■ **WORK INSTRUCTIONS**:
Your response is a verbatim copy of the listing, stripped of its images.
[[ SUPPLIED DATA open ]]
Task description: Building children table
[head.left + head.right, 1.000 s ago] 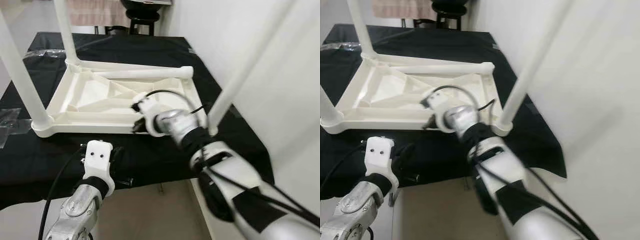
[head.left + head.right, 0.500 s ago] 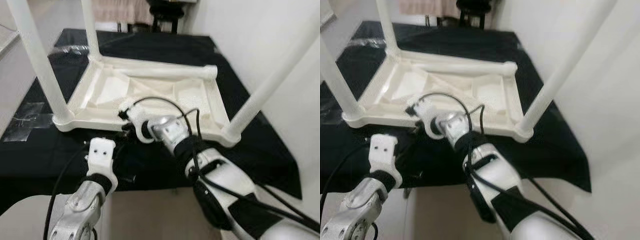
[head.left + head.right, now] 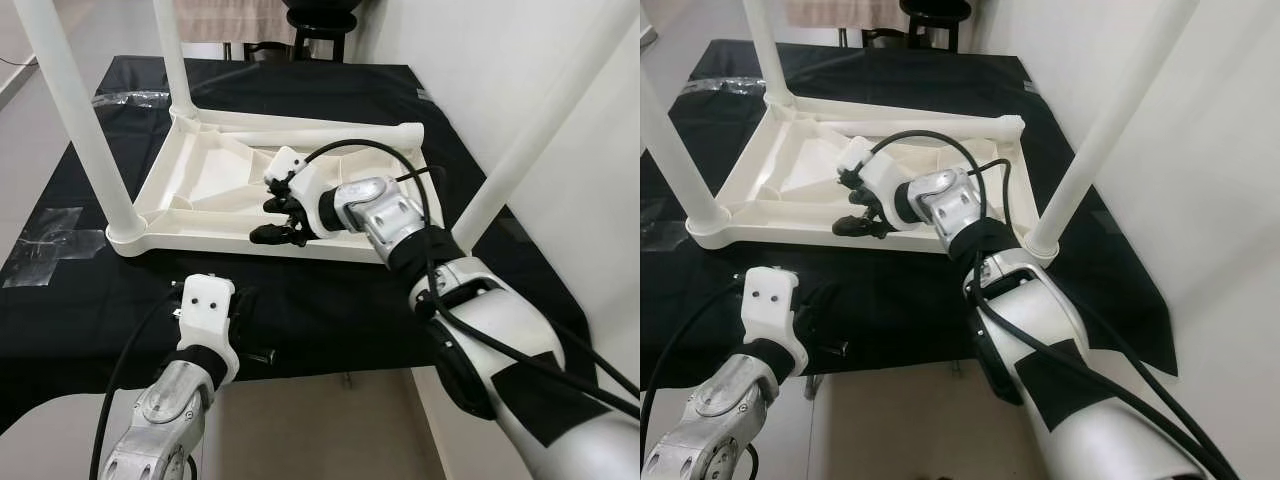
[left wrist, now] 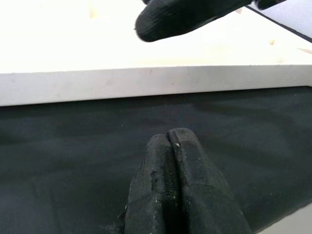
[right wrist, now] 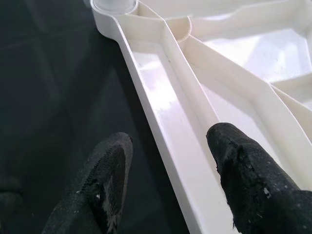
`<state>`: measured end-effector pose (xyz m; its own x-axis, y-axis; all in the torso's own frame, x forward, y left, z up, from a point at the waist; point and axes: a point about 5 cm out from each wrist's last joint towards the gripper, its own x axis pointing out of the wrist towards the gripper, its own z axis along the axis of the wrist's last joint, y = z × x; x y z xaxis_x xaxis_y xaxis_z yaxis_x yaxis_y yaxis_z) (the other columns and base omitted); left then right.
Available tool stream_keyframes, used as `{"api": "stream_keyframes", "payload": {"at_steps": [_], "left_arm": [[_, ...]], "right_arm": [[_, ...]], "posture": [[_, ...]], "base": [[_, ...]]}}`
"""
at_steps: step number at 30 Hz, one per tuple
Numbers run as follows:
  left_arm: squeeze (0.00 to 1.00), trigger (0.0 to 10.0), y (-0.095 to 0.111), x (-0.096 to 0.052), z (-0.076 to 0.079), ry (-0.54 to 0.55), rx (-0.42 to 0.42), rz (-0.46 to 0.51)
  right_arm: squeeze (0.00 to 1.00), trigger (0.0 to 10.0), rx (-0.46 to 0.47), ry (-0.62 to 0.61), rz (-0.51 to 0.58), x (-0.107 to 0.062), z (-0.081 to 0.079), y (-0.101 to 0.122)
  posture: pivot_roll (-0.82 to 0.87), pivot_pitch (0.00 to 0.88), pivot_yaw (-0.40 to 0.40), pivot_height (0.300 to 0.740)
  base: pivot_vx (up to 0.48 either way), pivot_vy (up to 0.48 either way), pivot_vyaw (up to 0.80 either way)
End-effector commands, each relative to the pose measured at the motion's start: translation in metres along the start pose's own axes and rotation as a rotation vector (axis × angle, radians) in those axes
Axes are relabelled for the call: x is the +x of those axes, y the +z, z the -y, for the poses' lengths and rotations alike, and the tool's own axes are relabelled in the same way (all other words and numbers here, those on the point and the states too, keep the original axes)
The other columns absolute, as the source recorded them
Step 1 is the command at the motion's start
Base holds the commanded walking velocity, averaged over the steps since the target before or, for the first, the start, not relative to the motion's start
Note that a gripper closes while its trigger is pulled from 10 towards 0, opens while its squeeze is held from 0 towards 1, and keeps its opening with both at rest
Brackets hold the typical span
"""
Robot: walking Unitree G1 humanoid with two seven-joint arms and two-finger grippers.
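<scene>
Right wrist view puts my two black fingers astride the near rim of the white plastic children's table [image 3: 250,190], which lies upside down on the black cloth-covered work surface [image 3: 330,300], its white tubular legs [image 3: 75,115] pointing up at three corners while a fourth white leg [image 3: 330,135] lies along the far edge beside the far right corner. My right gripper [image 3: 278,215] is spread wide, one finger [image 5: 105,178] outside the rim over the cloth, the other finger [image 5: 243,170] inside above a rib of the underside; I cannot tell whether either pad touches the plastic, and it holds nothing. I judge the step in hand to be taking hold of the near rim to steady or shift the frame, so the next move calls for lowering and closing squarely on that thin wall without slipping off it. My left gripper [image 4: 170,146] waits nearer, low over the cloth just short of the rim, fingers pressed together and empty.
</scene>
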<state>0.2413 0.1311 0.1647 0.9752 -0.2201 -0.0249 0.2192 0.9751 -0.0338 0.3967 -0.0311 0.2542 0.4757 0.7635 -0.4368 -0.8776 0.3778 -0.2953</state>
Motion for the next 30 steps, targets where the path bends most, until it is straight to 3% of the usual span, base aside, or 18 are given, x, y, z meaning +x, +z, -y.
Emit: {"api": "stream_keyframes", "payload": {"at_steps": [1, 2, 3, 4, 5, 7, 13, 18, 19, 21, 22, 30], "left_arm": [[0.00, 10.0, -0.003, -0.002, 0.002, -0.002, -0.012, -0.011], [0.00, 10.0, -0.003, -0.002, 0.002, -0.002, -0.012, -0.011], [0.00, 10.0, -0.002, -0.003, 0.002, -0.002, -0.015, -0.011], [0.00, 10.0, -0.002, -0.003, 0.002, -0.002, -0.015, -0.011], [0.00, 10.0, -0.002, -0.003, 0.003, -0.002, -0.018, -0.011], [0.00, 10.0, -0.002, -0.004, 0.004, -0.002, -0.022, -0.011], [0.00, 10.0, -0.002, -0.005, 0.005, -0.002, -0.028, -0.010], [0.00, 10.0, -0.002, -0.005, 0.005, -0.001, -0.032, -0.011], [0.00, 10.0, -0.002, -0.006, 0.005, -0.001, -0.033, -0.011], [0.00, 10.0, -0.002, -0.006, 0.005, -0.001, -0.034, -0.012], [0.00, 10.0, -0.003, -0.006, 0.005, -0.001, -0.035, -0.013], [0.00, 10.0, -0.003, -0.005, 0.005, 0.001, -0.038, -0.013]], "right_arm": [[0.00, 10.0, -0.033, -0.025, -0.073, -0.004, 0.005, -0.009], [0.00, 10.0, -0.033, -0.025, -0.073, -0.004, 0.005, -0.009], [0.00, 10.0, -0.094, -0.034, -0.182, -0.007, 0.008, -0.024], [0.00, 10.0, -0.094, -0.034, -0.182, -0.007, 0.008, -0.024], [0.00, 10.0, -0.157, -0.034, -0.288, -0.011, 0.009, -0.040], [0.00, 10.0, -0.162, -0.079, -0.412, -0.018, 0.014, -0.061], [0.00, 10.0, -0.051, -0.199, -0.465, -0.028, 0.022, -0.077], [0.00, 10.0, 0.003, -0.198, -0.523, -0.038, 0.025, -0.090], [0.00, 9.2, 0.017, -0.182, -0.558, -0.043, 0.026, -0.096], [0.00, 9.2, 0.021, -0.170, -0.583, -0.046, 0.026, -0.100], [0.00, 0.0, 0.015, -0.133, -0.620, -0.049, 0.025, -0.106], [0.00, 0.0, 0.021, -0.051, -0.642, -0.046, 0.017, -0.112]], "posture": [[0.03, 0.143, -0.167, 0.740], [0.03, 0.143, -0.167, 0.740], [0.03, 0.146, -0.169, 0.740], [0.03, 0.146, -0.169, 0.740], [0.02, 0.150, -0.169, 0.740], [0.02, 0.151, -0.171, 0.740], [0.02, 0.156, -0.172, 0.740], [0.02, 0.159, -0.171, 0.740], [0.02, 0.159, -0.172, 0.740], [0.02, 0.159, -0.172, 0.740], [0.01, 0.157, -0.173, 0.740], [0.01, 0.155, -0.174, 0.740]], "base": [[0.000, 0.000, 0.00], [0.000, 0.000, 0.00], [0.000, 0.000, 0.00], [0.000, 0.000, 0.00], [0.000, 0.000, 0.00], [0.000, 0.000, 0.00], [0.000, 0.000, 0.00], [0.000, 0.000, 0.00], [0.000, 0.000, 0.00], [0.000, 0.000, 0.00], [0.000, 0.000, 0.00], [0.000, 0.000, 0.00]]}}
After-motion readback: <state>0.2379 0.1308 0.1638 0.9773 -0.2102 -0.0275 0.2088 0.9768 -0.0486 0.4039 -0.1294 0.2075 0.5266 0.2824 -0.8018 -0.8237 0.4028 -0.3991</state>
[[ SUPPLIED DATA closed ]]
■ **SOLUTION**:
Task description: Building children table
[head.left + head.right, 1.000 s ago] 
[head.left + head.right, 0.500 s ago] 
[head.left + head.right, now] 
[left wrist, now] 
[right wrist, now] 
`<state>`: measured end-effector pose (xyz m; its own x-axis, y-axis; all in the torso's own frame, x forward, y left, z up, from a point at the waist; point and axes: a point about 5 cm out from each wrist's last joint towards the gripper, its own x axis pointing out of the wrist towards the gripper, its own z axis along the axis of the wrist's last joint, y = z × x; x y z xaxis_x xaxis_y xaxis_z yaxis_x yaxis_y yaxis_z) (the other columns and base omitted); left then right.
Available tool stream_keyframes, used as `{"api": "stream_keyframes", "payload": {"at_steps": [_], "left_arm": [[_, ...]], "right_arm": [[_, ...]], "posture": [[_, ...]], "base": [[_, ...]]}}`
"""
at_steps: step number at 30 Hz, one per tuple
Numbers run as follows:
  left_arm: squeeze (0.00 to 1.00), trigger (0.0 to 10.0), y (-0.095 to 0.111), x (-0.096 to 0.052), z (-0.076 to 0.079), ry (-0.54 to 0.55), rx (-0.42 to 0.42), rz (-0.46 to 0.51)
  right_arm: squeeze (0.00 to 1.00), trigger (0.0 to 10.0), rx (-0.46 to 0.47), ry (-0.62 to 0.61), rz (-0.51 to 0.58), x (-0.107 to 0.062), z (-0.081 to 0.079), y (-0.101 to 0.122)
  posture: pivot_roll (-0.82 to 0.87), pivot_pitch (0.00 to 0.88), pivot_yaw (-0.40 to 0.40), pivot_height (0.300 to 0.740)
  base: pivot_vx (up to 0.48 either way), pivot_vy (up to 0.48 either way), pivot_vyaw (up to 0.80 either way)
End-effector commands, each relative to the pose measured at the motion's start: translation in metres along the start pose's own axes and rotation as a rotation vector (axis × angle, radians) in those axes
Axes are relabelled for the call: x is the +x of those axes, y the +z, z the -y, for the poses' lengths and rotations alike, and the tool's own axes are relabelled in the same way (all other words and numbers here, those on the point and the states too, keep the original axes)
The other columns absolute, as the source recorded them
Step 1 is the command at the motion's start
Base holds the commanded walking velocity, averaged over the steps since the target before or, for the first, the start, not relative to the motion's start
Note that a gripper closes while its trigger is pulled from 10 towards 0, opens while its squeeze is held from 0 towards 1, and keeps its opening with both at rest
Brackets hold the typical span
"""
Robot: walking Unitree G1 humanoid with two seven-joint arms and two-finger grippers.
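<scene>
Right wrist view puts my two black fingers astride the near rim of the white plastic children's table [image 3: 250,190], which lies upside down on the black cloth-covered work surface [image 3: 330,300], its white tubular legs [image 3: 75,115] pointing up at three corners while a fourth white leg [image 3: 330,135] lies along the far edge beside the far right corner. My right gripper [image 3: 278,215] is spread wide, one finger [image 5: 105,178] outside the rim over the cloth, the other finger [image 5: 243,170] inside above a rib of the underside; I cannot tell whether either pad touches the plastic, and it holds nothing. I judge the step in hand to be taking hold of the near rim to steady or shift the frame, so the next move calls for lowering and closing squarely on that thin wall without slipping off it. My left gripper [image 4: 170,146] waits nearer, low over the cloth just short of the rim, fingers pressed together and empty.
</scene>
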<state>0.2413 0.1311 0.1647 0.9752 -0.2201 -0.0249 0.2192 0.9751 -0.0338 0.3967 -0.0311 0.2542 0.4757 0.7635 -0.4368 -0.8776 0.3778 -0.2953</state>
Motion for the next 30 steps, targets where the path bends most, until it is straight to 3% of the usual span, base aside, or 18 are given, x, y, z meaning +x, +z, -y.
Emit: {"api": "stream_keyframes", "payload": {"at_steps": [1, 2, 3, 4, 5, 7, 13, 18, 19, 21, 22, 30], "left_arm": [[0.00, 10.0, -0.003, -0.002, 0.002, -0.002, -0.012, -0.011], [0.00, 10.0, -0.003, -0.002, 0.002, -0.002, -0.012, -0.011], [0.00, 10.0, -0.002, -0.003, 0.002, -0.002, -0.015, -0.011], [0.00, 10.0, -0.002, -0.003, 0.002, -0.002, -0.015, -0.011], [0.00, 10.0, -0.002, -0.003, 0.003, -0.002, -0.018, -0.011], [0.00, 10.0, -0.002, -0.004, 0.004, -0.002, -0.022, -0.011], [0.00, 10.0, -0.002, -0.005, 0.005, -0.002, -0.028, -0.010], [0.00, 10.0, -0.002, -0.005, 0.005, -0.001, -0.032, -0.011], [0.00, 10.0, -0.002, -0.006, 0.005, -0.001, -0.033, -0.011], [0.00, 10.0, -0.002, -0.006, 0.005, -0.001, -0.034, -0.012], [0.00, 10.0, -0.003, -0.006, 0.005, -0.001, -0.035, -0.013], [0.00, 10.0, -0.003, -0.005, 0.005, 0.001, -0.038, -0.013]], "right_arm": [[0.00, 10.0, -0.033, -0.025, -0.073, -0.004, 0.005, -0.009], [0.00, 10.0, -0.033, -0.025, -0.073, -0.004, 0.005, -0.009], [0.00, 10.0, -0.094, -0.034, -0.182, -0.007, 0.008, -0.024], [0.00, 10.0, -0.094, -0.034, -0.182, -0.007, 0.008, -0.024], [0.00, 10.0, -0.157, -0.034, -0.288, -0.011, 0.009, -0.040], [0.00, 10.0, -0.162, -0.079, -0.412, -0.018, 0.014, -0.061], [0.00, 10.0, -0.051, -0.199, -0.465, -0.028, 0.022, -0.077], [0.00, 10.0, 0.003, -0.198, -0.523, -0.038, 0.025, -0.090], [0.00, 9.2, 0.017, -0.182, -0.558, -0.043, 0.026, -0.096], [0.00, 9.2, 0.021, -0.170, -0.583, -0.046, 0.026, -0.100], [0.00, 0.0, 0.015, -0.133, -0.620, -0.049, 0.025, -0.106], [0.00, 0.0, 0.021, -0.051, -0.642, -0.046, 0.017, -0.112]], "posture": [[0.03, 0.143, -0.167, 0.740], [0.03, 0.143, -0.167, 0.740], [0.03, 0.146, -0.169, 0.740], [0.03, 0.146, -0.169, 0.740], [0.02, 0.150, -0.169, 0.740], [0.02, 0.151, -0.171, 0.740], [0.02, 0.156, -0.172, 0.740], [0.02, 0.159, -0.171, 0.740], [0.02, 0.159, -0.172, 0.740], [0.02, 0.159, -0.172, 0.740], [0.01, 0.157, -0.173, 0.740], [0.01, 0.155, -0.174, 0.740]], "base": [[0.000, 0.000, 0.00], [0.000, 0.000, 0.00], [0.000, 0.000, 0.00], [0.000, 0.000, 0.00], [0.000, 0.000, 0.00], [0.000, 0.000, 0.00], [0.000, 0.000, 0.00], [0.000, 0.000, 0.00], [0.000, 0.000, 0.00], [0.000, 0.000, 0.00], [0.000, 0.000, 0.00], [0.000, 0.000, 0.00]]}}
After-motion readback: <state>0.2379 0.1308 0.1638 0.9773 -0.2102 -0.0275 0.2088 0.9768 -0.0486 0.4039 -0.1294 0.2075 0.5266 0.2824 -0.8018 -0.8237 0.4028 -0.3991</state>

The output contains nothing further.